::: Data records :::

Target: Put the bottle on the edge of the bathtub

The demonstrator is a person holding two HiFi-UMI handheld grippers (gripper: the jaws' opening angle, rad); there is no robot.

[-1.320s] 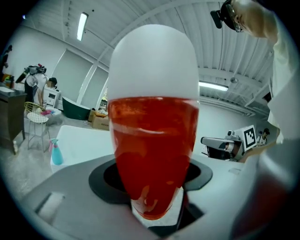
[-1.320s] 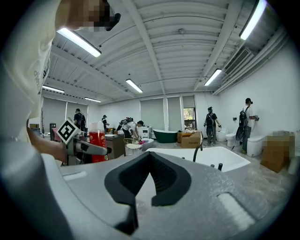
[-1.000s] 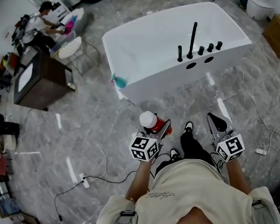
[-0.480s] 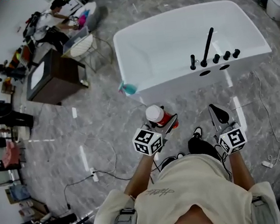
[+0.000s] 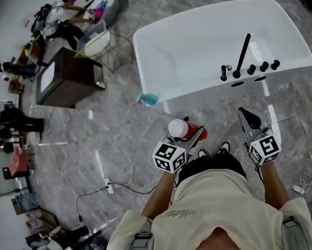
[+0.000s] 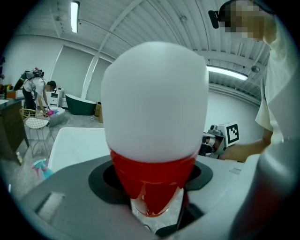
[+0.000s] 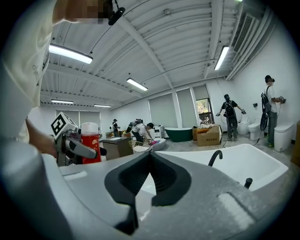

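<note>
The left claw (image 5: 196,134) grasps the red bottle (image 5: 177,128) upright for carrying to the bathtub (image 5: 196,87) edge, while the right claw (image 5: 249,118) is closed and empty

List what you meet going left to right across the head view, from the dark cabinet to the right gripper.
dark cabinet → teal object on the floor → bottle → right gripper
</note>
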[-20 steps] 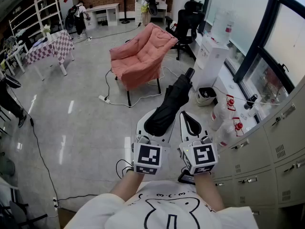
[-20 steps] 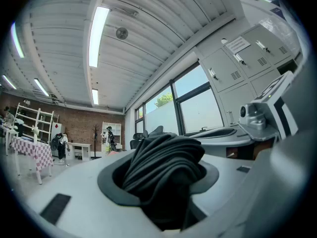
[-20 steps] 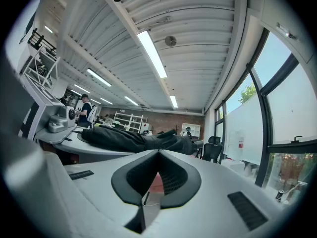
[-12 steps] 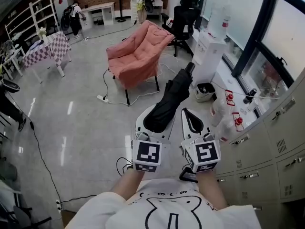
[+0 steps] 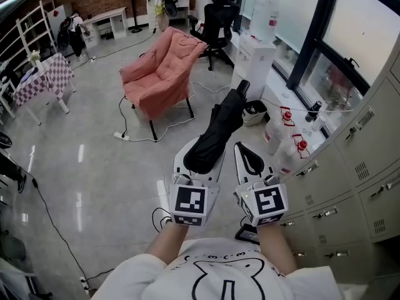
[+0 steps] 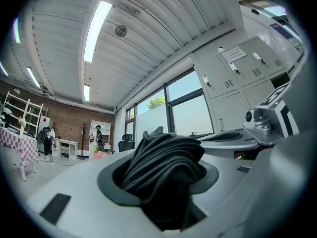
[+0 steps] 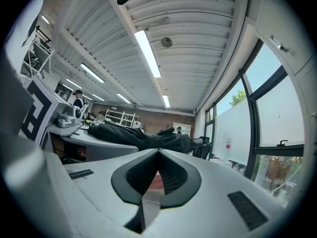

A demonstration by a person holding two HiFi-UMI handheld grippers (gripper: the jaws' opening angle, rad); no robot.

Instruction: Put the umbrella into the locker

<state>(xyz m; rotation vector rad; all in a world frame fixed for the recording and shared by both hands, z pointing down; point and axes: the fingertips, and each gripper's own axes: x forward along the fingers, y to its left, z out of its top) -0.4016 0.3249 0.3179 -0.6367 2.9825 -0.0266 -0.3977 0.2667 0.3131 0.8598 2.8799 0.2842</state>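
Observation:
The folded black umbrella [image 5: 219, 130] points away from me over the floor, and my left gripper [image 5: 199, 162] is shut on its thicker end. In the left gripper view its dark folds [image 6: 163, 165] fill the space between the pads of the left gripper [image 6: 161, 187]. My right gripper [image 5: 250, 162] is held level beside it, shut and empty. In the right gripper view the tips of the right gripper [image 7: 157, 155] meet, and the umbrella [image 7: 143, 137] lies to their left. Grey lockers [image 5: 365, 167] with closed doors stand at my right.
A pink armchair [image 5: 159, 74] stands ahead, with cables [image 5: 134, 136] on the floor beneath it. A black office chair [image 5: 219, 17], a white cabinet [image 5: 253, 55], a small bin [image 5: 253, 112] and spray bottles [image 5: 284, 130] line the window wall. A checked table [image 5: 37, 80] is far left.
The head view has swung so the room slides left and more of the lockers shows. Both grippers keep their places, the umbrella still in the left one.

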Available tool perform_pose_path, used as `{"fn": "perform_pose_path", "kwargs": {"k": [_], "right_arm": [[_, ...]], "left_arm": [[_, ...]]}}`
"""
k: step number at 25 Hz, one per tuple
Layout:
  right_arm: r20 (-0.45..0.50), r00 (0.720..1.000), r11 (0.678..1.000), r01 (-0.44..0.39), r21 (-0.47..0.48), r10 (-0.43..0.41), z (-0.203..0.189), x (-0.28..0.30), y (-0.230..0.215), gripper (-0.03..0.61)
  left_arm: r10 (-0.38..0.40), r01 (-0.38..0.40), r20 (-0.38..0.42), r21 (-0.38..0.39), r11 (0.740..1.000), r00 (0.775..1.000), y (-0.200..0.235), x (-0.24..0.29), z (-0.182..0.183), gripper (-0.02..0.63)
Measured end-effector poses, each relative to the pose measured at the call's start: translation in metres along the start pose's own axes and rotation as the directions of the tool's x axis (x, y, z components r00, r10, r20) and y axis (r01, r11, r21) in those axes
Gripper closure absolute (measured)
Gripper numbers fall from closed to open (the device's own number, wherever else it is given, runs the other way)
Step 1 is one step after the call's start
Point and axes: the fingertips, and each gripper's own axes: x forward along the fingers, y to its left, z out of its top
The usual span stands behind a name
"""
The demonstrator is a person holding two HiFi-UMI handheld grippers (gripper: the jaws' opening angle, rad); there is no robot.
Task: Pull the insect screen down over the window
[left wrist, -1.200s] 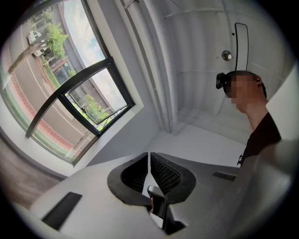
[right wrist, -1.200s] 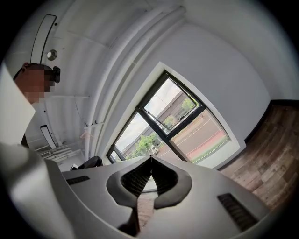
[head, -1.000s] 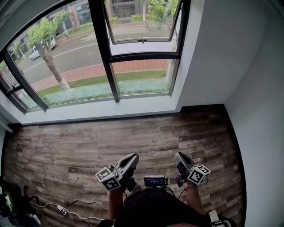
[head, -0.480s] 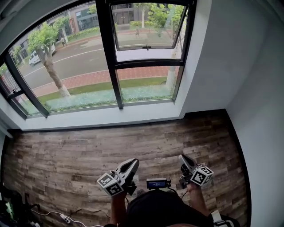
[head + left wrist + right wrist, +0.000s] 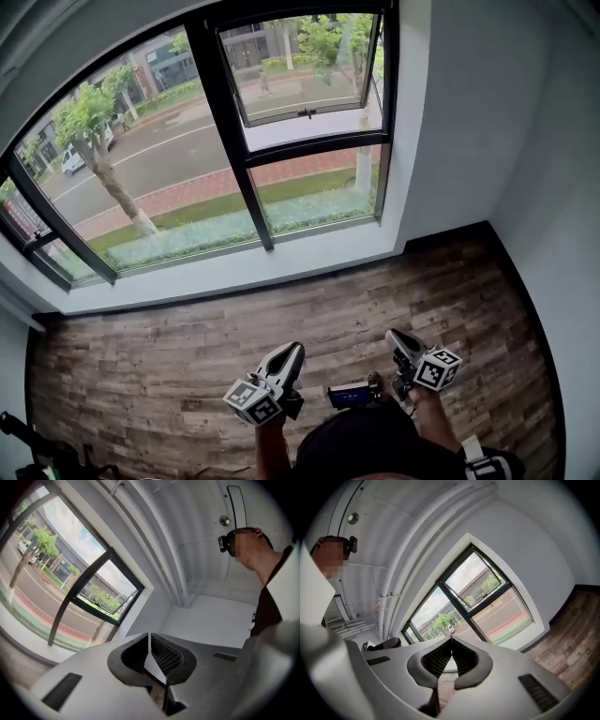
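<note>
A dark-framed window (image 5: pixel 239 141) fills the far wall. Its upper right pane (image 5: pixel 300 66) is a tilted-out sash with a small handle (image 5: pixel 305 112). No insect screen shows over the glass. In the head view my left gripper (image 5: pixel 292 351) is held low over the wooden floor, shut and empty. My right gripper (image 5: pixel 396 337) hangs beside it to the right, shut with nothing in it. Both are well short of the window. In the left gripper view the left gripper (image 5: pixel 149 634) points up toward the window's right corner (image 5: pixel 112 592). The right gripper (image 5: pixel 451 637) faces the window (image 5: pixel 478 602).
A white sill (image 5: pixel 234 267) runs under the window, above a wooden plank floor (image 5: pixel 187 347). White walls close the room on the right (image 5: pixel 506 122). A small device with a blue screen (image 5: pixel 352 394) sits at the person's waist. White pipes (image 5: pixel 154 541) run along the ceiling.
The head view has shifted: the window now sits more to the right and tilted, and both grippers appear slightly further right. Their jaws have stayed shut.
</note>
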Motion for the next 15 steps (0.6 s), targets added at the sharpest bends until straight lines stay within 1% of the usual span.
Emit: {"fn": "perform_pose_path", "kwargs": {"k": [4,7,9,12,15], "right_arm": [[-0.007,1.0,1.0,-0.018,-0.01,0.018,0.012,0.033,-0.018,0.572],[-0.013,0.999,0.999,-0.044,-0.004,0.044,0.026,0.071,-0.043,0.572],[-0.026,0.998,0.998,-0.062,0.005,0.062,0.039,0.101,-0.063,0.572],[-0.033,0.995,0.996,-0.09,-0.006,0.09,0.079,0.137,-0.089,0.572],[-0.023,0.99,0.988,-0.139,-0.068,0.138,0.132,0.167,-0.104,0.572]], "left_arm": [[0.057,-0.055,-0.024,0.068,0.996,0.998,0.027,0.022,0.007,0.604],[0.093,-0.088,-0.035,0.112,0.99,0.995,0.055,0.052,0.019,0.604],[0.112,-0.107,-0.036,0.126,0.986,0.993,0.075,0.076,0.028,0.604],[0.139,-0.132,-0.04,0.15,0.98,0.99,0.095,0.121,0.044,0.607],[0.183,-0.178,-0.014,0.176,0.968,0.983,0.112,0.165,0.066,0.607]]}}
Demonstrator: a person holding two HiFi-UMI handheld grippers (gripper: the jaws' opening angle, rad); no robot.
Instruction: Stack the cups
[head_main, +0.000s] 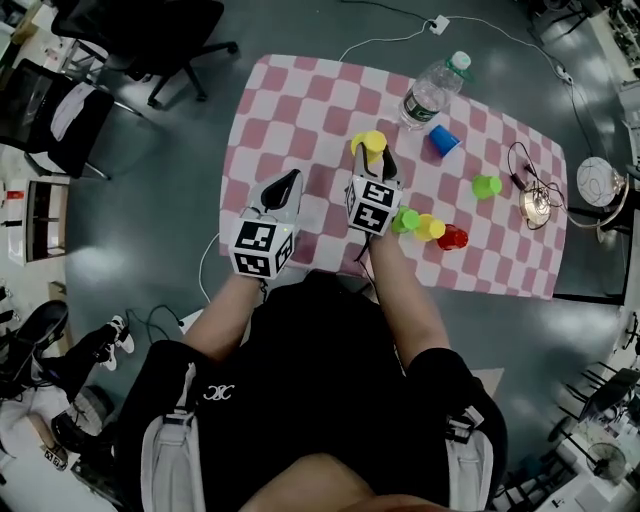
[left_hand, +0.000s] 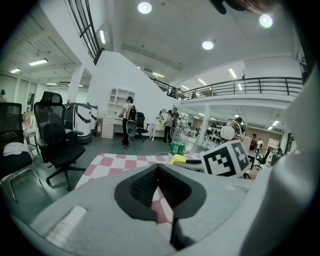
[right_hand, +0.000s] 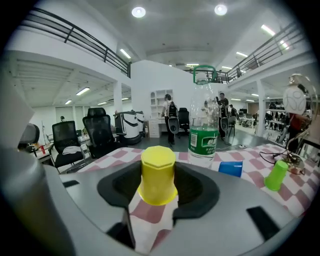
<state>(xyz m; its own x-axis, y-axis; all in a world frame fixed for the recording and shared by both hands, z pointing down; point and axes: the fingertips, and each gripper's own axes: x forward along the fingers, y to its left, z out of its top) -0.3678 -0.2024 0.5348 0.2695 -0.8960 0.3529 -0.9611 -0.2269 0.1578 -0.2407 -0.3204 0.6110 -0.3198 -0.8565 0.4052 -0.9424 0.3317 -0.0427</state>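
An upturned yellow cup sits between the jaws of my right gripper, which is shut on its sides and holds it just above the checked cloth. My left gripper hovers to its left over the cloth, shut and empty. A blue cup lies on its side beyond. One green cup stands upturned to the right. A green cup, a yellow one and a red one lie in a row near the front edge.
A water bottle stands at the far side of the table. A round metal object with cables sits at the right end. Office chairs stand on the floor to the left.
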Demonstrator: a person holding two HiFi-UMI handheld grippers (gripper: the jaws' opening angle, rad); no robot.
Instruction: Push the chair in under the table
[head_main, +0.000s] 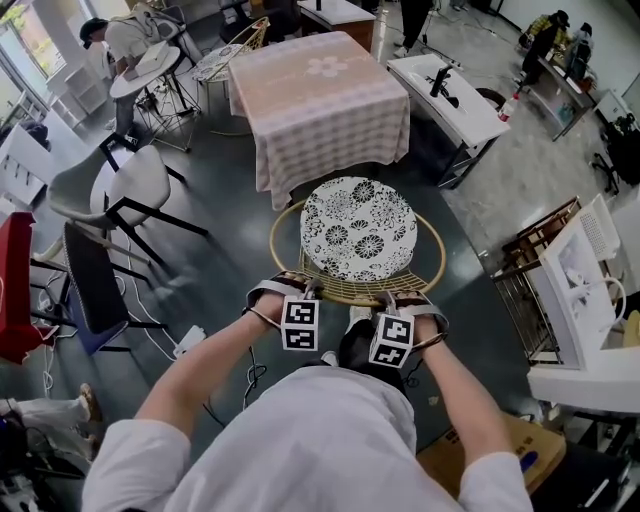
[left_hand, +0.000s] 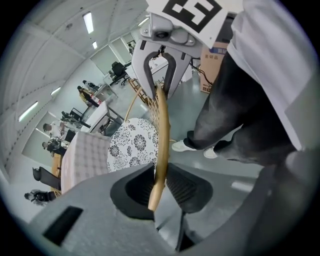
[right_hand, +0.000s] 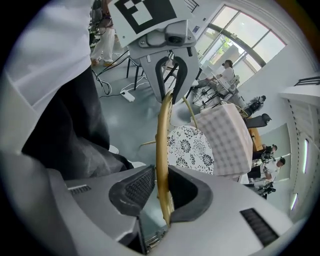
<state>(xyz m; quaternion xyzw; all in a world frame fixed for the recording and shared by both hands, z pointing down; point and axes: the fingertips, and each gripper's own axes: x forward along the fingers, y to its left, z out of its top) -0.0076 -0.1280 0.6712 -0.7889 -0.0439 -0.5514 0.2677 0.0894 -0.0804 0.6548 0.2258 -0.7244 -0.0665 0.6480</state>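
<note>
Head view: left gripper (head_main: 288, 290) and right gripper (head_main: 405, 302), each tight on the back rim of the chair (head_main: 358, 228).

A large open workroom of the lab or studio kind is shown, not a home. A bare grey floor (head_main: 500, 200) is seen across the head view, with mismatched furniture scattered over it: a cloth-covered table (head_main: 320, 100) at upper centre, a round table (head_main: 150, 65) at upper left, odd chairs (head_main: 120, 190) at the left edge. White workbenches (head_main: 450, 95) are set at upper right, where people (head_main: 550, 40) are gathered (another person (head_main: 120, 40) is bent over at upper left). A power strip (head_main: 190, 342) with trailing cables is left on the floor at lower left. Strip lights (left_hand: 89, 22) are mounted on the ceiling at the left gripper view's upper left, and tall windows (right_hand: 240, 40) are seen at the right gripper view's upper right.
</note>
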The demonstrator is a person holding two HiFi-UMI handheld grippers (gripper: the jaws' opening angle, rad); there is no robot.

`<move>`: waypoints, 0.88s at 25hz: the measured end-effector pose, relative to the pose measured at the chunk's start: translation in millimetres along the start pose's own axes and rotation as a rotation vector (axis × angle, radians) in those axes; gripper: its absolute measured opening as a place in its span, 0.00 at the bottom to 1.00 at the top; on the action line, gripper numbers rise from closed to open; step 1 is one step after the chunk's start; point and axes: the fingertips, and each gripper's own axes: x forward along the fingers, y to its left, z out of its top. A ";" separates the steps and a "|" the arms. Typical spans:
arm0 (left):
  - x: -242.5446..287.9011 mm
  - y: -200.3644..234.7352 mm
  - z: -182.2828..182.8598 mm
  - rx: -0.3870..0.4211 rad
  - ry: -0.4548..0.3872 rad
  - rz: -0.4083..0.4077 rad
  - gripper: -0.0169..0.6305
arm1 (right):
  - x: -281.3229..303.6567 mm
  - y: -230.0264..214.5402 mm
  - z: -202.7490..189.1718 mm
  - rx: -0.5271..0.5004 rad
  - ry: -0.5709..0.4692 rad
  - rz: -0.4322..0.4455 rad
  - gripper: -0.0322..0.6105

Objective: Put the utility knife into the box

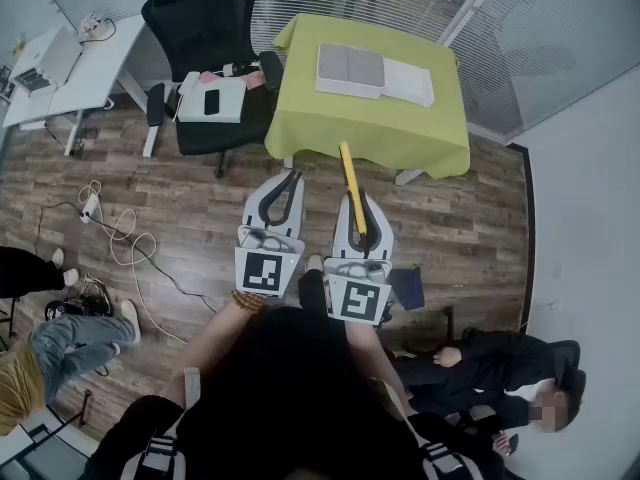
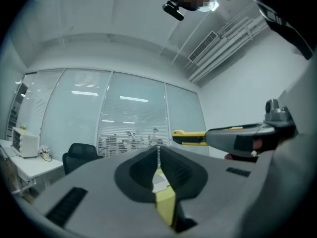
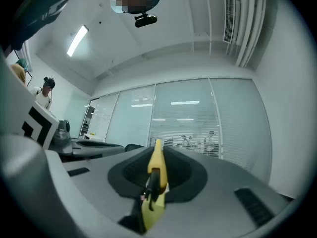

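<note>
A yellow utility knife (image 1: 351, 188) sticks out forward from my right gripper (image 1: 357, 206), which is shut on its handle; in the right gripper view the knife (image 3: 154, 180) stands edge-on between the dark pads. My left gripper (image 1: 290, 178) is beside it, shut, with nothing held. Its jaws meet in the left gripper view (image 2: 158, 155), where the knife (image 2: 189, 137) shows at the right. The grey box (image 1: 350, 69) lies on the green-covered table (image 1: 300, 118) ahead, well beyond both grippers. A white sheet or lid (image 1: 411, 81) lies beside it.
A black office chair (image 1: 200, 28) carrying a white object stands left of the table. A white desk (image 1: 70, 73) is at far left. Cables (image 1: 125, 243) trail over the wooden floor. People sit at lower right (image 1: 500, 358) and lower left (image 1: 55, 343).
</note>
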 end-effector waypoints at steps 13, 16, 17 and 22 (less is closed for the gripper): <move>88.8 -30.8 -24.1 0.020 0.015 0.026 0.04 | 50.6 -79.8 -22.3 0.047 -0.017 0.049 0.13; 106.4 -38.8 -27.6 0.026 0.013 0.042 0.04 | 60.2 -97.0 -26.1 0.045 -0.018 0.072 0.13; 112.3 -40.5 -28.4 0.032 0.013 0.047 0.04 | 64.2 -102.2 -26.6 0.044 -0.019 0.081 0.13; 131.3 -45.0 -33.1 0.052 0.019 0.070 0.04 | 79.2 -121.2 -33.3 0.051 -0.013 0.105 0.13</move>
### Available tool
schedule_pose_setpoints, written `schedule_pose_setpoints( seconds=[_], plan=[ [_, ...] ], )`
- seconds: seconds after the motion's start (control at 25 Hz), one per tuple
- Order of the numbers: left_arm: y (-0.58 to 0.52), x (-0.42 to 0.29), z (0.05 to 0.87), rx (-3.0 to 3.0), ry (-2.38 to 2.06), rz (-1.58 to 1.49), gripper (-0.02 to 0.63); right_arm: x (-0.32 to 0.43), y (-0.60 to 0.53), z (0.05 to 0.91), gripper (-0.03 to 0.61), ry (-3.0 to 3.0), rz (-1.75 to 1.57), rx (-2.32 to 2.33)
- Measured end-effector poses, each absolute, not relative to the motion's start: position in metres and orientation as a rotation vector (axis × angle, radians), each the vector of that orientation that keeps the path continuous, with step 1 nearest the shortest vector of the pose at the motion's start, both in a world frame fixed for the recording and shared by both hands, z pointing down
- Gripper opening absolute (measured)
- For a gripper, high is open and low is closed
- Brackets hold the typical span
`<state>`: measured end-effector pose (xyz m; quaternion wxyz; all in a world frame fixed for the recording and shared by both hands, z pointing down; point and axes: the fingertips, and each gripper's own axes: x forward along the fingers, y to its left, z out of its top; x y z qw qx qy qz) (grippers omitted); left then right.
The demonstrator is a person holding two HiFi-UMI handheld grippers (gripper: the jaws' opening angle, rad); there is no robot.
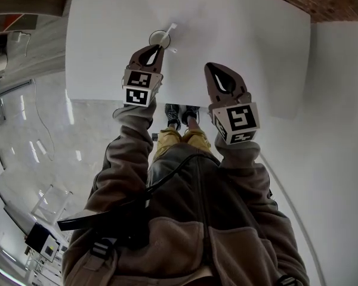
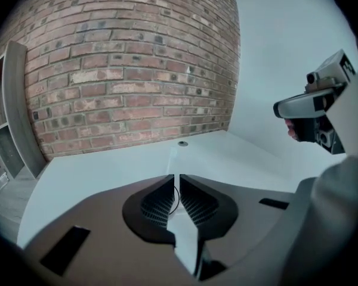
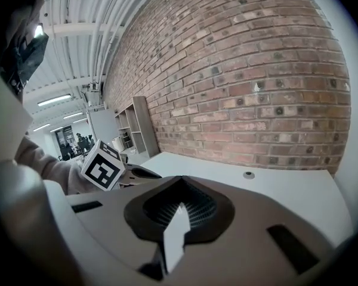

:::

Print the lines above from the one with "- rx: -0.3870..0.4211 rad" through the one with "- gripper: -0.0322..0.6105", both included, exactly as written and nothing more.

__Written response__:
  - rx: -0.3870..0.4211 rad
  - ry: -0.4548..0.3872 rad
  - rz: -0.4083..0.4077 rad
  - gripper: -0.0169..0.6305
arm1 (right):
  - x: -281.3229..303.6567 mm
  - y: -230.0264..214.5402 mm
  - z: -202.7490..189.1718 mm
  - rx: -0.5271..0.5004 rad
  - ry: -0.5709..0.4692 rad
  - rz: -0.4322..0.4455 rad
  - gripper: -0.0322..0.6105

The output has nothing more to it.